[Task details] Every line in the records below with the string "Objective" is to be copied out.

*** Record set

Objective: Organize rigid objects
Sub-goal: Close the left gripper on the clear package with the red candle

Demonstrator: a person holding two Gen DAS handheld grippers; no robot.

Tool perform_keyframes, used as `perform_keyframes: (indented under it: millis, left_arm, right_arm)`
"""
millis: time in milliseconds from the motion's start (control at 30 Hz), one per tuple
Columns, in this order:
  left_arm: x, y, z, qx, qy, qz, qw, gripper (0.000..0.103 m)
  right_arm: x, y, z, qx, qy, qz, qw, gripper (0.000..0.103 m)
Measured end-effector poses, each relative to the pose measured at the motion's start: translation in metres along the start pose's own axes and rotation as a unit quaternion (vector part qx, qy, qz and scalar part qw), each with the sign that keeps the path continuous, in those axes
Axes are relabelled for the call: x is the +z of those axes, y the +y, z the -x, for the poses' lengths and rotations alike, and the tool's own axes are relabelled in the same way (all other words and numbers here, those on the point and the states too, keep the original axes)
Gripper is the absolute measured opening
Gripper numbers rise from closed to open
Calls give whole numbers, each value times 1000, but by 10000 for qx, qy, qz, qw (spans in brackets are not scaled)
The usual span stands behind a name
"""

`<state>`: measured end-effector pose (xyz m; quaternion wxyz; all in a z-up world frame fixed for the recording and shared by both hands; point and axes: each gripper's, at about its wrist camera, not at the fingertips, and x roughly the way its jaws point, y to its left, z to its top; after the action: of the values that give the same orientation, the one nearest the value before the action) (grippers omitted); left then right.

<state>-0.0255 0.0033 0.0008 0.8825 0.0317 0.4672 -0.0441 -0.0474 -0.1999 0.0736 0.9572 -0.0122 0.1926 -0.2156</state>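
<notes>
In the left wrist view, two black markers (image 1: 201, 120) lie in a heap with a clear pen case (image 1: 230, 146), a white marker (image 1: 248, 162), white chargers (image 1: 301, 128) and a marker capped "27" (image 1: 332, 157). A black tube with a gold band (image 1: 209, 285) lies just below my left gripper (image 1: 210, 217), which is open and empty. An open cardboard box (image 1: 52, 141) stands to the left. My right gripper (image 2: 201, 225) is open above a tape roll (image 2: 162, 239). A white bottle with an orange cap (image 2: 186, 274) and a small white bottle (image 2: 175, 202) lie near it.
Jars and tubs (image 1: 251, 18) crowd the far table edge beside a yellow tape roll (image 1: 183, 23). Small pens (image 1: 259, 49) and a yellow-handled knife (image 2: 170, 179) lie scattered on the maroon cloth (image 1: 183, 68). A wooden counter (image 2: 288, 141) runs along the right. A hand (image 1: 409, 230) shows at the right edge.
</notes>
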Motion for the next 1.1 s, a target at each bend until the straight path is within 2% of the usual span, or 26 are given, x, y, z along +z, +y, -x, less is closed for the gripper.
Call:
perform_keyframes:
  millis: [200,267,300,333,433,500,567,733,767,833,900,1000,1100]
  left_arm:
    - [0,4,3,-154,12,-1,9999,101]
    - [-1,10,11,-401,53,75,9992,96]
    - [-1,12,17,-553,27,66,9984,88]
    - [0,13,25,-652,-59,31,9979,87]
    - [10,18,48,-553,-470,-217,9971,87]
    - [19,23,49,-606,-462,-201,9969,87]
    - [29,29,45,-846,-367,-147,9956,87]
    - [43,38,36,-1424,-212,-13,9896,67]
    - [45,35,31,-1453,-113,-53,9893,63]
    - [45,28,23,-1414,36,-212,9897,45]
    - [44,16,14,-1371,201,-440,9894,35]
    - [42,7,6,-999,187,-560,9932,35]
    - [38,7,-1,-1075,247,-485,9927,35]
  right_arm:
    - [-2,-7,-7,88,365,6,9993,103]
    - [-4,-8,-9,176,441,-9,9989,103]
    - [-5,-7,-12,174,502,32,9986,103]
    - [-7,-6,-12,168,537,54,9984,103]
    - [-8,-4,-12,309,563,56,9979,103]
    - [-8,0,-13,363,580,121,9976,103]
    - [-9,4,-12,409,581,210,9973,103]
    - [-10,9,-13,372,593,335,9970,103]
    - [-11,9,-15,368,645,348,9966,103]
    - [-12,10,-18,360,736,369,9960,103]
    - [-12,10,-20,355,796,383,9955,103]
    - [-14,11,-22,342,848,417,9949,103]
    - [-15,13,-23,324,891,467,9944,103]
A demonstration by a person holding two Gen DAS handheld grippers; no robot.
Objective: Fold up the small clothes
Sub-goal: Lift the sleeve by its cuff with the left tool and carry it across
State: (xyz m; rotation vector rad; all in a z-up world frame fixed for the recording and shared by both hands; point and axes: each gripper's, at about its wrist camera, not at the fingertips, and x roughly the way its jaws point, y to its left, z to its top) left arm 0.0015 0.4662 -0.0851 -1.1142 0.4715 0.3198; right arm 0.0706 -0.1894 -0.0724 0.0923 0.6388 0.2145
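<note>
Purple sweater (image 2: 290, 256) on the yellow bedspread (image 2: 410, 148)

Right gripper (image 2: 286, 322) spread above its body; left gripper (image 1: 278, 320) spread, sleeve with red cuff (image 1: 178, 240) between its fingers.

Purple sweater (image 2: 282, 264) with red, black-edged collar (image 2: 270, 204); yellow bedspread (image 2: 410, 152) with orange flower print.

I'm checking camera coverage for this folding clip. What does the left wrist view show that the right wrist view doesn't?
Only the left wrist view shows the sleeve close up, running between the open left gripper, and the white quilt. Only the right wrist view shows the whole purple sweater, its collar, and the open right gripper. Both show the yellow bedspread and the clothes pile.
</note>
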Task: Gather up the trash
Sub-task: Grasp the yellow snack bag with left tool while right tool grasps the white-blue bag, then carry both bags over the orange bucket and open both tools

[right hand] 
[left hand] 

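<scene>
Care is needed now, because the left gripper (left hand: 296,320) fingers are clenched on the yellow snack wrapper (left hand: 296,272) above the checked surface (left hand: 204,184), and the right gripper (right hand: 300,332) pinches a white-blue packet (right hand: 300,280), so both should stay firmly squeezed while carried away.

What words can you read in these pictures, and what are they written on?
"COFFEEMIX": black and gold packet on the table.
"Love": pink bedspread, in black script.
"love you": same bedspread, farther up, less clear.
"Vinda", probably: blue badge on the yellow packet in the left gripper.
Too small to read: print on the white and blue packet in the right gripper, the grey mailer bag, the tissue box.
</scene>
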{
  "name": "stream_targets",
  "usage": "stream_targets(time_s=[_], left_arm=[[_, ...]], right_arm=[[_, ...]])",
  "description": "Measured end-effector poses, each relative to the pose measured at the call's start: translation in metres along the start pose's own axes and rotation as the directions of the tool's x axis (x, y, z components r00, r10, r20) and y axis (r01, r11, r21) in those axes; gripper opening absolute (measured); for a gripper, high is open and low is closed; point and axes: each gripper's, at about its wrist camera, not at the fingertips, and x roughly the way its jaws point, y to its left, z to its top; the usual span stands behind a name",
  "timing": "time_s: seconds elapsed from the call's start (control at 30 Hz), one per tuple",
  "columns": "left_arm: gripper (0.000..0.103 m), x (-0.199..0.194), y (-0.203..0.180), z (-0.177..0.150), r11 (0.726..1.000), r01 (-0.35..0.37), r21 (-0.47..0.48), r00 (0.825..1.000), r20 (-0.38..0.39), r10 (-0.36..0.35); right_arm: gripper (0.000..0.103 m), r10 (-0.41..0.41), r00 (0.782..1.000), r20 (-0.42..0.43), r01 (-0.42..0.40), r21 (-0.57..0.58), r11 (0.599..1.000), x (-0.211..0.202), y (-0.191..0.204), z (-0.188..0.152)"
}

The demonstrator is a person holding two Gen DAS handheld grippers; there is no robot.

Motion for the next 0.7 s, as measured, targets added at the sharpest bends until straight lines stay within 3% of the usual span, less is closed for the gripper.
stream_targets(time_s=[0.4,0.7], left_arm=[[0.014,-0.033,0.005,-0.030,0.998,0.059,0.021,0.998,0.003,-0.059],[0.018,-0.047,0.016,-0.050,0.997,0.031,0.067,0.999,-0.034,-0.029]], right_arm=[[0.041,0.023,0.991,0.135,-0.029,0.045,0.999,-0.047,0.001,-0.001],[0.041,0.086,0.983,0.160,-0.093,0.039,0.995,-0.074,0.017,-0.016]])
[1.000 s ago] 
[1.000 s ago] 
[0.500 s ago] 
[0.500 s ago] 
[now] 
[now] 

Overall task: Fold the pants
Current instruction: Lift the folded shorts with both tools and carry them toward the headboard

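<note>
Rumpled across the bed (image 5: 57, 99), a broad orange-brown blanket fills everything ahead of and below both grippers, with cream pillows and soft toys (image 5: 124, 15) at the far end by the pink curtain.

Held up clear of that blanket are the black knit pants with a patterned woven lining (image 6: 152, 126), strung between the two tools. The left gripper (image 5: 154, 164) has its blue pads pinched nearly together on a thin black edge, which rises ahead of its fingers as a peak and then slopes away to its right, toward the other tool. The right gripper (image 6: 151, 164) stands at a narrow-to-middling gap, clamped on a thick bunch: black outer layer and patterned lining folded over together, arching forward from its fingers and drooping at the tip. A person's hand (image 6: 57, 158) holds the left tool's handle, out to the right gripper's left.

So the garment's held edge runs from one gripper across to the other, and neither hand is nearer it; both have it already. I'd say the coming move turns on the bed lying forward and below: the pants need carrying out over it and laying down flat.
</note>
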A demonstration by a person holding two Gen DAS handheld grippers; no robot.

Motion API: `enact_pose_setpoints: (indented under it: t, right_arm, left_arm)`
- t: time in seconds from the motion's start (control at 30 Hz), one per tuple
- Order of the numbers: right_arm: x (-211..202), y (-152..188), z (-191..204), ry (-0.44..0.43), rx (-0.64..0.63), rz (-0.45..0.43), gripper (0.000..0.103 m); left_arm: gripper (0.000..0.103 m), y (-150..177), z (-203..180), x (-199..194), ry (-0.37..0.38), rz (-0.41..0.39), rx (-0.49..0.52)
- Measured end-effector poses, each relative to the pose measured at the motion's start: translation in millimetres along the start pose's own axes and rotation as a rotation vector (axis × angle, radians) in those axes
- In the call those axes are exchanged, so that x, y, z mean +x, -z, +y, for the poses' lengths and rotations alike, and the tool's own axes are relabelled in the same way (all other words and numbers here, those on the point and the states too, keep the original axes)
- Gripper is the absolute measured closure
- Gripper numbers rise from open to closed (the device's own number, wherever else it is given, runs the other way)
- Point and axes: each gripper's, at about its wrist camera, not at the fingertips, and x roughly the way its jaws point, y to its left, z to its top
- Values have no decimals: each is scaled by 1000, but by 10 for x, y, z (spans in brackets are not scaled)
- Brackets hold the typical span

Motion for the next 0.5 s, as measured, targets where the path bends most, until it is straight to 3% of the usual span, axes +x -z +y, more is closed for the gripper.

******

[Answer to the problem]
Objective: Organize rigid objects
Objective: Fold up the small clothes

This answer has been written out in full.